1- N°5 : caractère et destinée.

"L’astrologie dévoile les relations intimes qu’entretient le caractère avec la destinée. La destinée d’un individu est l’expression de son caractère."

Le mot caractère nous vient du grec kharaktêr, qui signifie un signe gravé.

Il signifie également ce qui est propre à une chose, son expression personnelle, son originalité. Par extension, le caractère définit l’ensemble des traits psychiques propres à un individu.

Le caractère se rapporte à la fois à l’expression originale d’un individu et à son thème astral, le signe gravé dans les cieux, qui nous représente et nous définit.
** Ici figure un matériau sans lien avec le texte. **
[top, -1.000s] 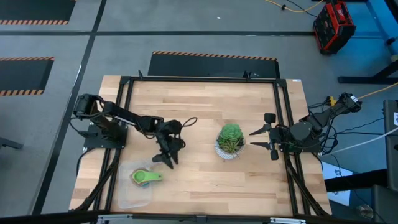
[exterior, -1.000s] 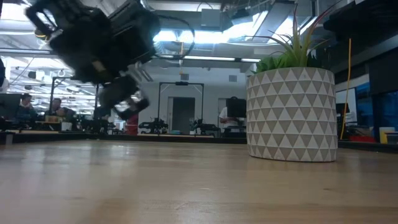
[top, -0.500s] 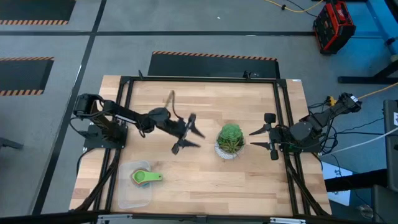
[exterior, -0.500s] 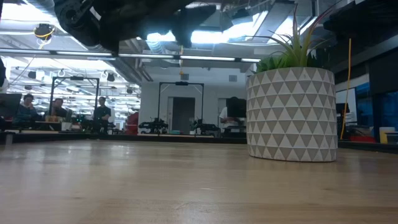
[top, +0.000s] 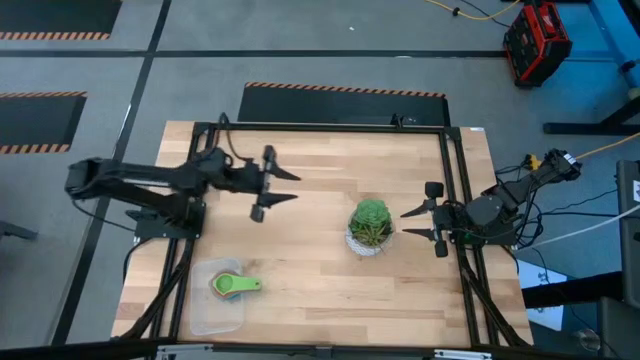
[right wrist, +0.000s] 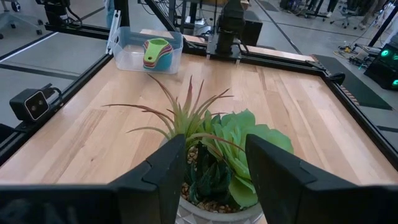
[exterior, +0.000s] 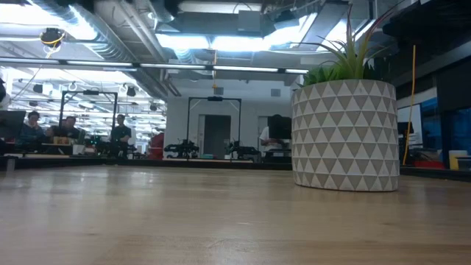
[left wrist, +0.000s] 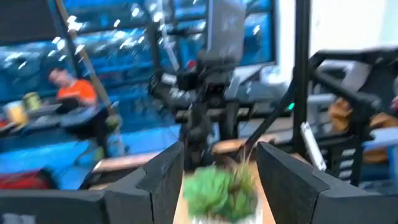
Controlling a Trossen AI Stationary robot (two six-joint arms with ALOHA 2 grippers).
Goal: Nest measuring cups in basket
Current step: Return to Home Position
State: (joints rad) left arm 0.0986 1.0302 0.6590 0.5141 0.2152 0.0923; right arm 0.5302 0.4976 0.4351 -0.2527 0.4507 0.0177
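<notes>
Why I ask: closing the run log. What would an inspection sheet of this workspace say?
Surface: wooden table, no spills seen.
Job's things: cups nested in basket, by table's left edge.
Clutter: plant, right of centre.
Pincers: left pincer open, over table left of plant; right pincer open, at right edge facing plant.
Cables: cables trail off-table by right arm.
Surroundings: people at desks behind.

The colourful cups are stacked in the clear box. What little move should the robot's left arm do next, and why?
Probably fold the left arm back to its base at the left edge of the table. The measuring cups sit nested in the basket, and the left tool hangs open and empty over bare wood, away from them. The right tool waits open beside the plant.
</notes>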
Le caractère est au départ cette infime portion de nos êtres, qui échappe au grand nivellement imposé par l’hérédité et par l’environnement de naissance (racial, familial, social et culturel). Il est ce qui nous rend unique. Au travers de ce petit germe de liberté, la nature développe en nous, patiemment, la sagesse, le pouvoir et l’amour.
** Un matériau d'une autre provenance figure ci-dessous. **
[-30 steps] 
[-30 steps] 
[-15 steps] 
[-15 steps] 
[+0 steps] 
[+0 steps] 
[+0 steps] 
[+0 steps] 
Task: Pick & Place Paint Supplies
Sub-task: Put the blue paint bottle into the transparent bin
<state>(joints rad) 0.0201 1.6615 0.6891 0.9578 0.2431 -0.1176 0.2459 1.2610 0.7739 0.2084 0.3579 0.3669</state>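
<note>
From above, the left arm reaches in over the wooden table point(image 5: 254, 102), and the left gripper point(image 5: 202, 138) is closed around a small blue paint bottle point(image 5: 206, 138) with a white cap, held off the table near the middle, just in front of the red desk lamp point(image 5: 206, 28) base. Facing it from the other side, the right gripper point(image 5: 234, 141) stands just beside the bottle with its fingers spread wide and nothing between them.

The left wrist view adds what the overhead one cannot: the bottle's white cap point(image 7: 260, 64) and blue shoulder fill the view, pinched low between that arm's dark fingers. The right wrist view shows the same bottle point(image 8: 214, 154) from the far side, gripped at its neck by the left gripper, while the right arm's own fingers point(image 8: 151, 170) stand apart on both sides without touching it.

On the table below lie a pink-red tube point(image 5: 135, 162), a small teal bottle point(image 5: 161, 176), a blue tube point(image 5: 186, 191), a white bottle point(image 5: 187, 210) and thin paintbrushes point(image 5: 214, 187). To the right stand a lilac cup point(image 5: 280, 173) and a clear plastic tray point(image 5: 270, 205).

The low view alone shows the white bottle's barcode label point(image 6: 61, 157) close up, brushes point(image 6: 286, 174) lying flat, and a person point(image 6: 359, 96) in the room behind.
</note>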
Le terme de destinée est aussi riche en enseignements : il est à la racine du mot destination qui signifie le rôle, l’usage.

Le concept de destinée implique une fonction à remplir. Le caractère actualise la destinée, c’est-à-dire le rôle que nous avons à jouer dans cette existence, un rôle qui n’est pas imposé: on continue à confondre astrologie et fatalisme, on fait d’elle le chantre du c’était écrit, comme si sa fonction se bornait à décrire une destinée transformée en fatum, en une fatalité inéluctable à laquelle nul ne pourrait échapper. C’est tout à fait le contraire, puisque l’astrologie n’a de sens que si elle nous permet d’agir sur la destinée.